**Work required:**
Restate verbatim the span of lines below between the line with "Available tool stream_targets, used" and the line with "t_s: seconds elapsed", including those two lines, and only that span.
════
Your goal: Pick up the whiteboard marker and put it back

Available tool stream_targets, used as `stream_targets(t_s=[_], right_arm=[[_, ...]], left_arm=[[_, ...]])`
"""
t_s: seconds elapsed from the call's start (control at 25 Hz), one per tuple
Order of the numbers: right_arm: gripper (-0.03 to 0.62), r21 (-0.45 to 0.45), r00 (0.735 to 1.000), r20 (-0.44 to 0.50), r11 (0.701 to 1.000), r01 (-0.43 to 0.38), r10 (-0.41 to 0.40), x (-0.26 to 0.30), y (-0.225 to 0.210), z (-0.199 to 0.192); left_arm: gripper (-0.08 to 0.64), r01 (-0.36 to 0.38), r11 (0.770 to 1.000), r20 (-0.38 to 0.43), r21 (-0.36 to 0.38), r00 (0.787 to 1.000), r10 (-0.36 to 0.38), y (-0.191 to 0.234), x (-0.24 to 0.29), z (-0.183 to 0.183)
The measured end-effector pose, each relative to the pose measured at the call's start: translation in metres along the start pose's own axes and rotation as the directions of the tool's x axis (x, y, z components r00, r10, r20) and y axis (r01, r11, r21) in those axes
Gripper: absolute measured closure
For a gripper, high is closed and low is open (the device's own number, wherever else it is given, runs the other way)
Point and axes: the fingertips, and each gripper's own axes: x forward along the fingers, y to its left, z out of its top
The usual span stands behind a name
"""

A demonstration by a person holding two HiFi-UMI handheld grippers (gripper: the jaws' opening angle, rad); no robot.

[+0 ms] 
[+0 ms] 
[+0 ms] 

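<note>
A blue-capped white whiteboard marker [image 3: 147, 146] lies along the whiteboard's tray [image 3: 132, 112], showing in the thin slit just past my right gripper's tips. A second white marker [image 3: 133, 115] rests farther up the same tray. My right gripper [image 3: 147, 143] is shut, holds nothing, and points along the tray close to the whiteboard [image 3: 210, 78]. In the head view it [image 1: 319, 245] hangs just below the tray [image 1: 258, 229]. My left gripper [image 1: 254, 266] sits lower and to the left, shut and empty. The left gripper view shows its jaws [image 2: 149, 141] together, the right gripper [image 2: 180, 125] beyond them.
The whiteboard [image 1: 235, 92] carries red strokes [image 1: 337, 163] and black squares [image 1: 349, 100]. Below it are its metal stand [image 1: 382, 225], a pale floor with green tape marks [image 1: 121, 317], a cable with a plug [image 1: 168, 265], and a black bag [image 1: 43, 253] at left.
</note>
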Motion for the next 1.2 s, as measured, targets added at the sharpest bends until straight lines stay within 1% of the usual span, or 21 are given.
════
**Answer to this problem:**
Available tool stream_targets, used as `stream_targets(t_s=[_], right_arm=[[_, ...]], left_arm=[[_, ...]])`
"""
t_s: seconds elapsed from the call's start (control at 25 Hz), one per tuple

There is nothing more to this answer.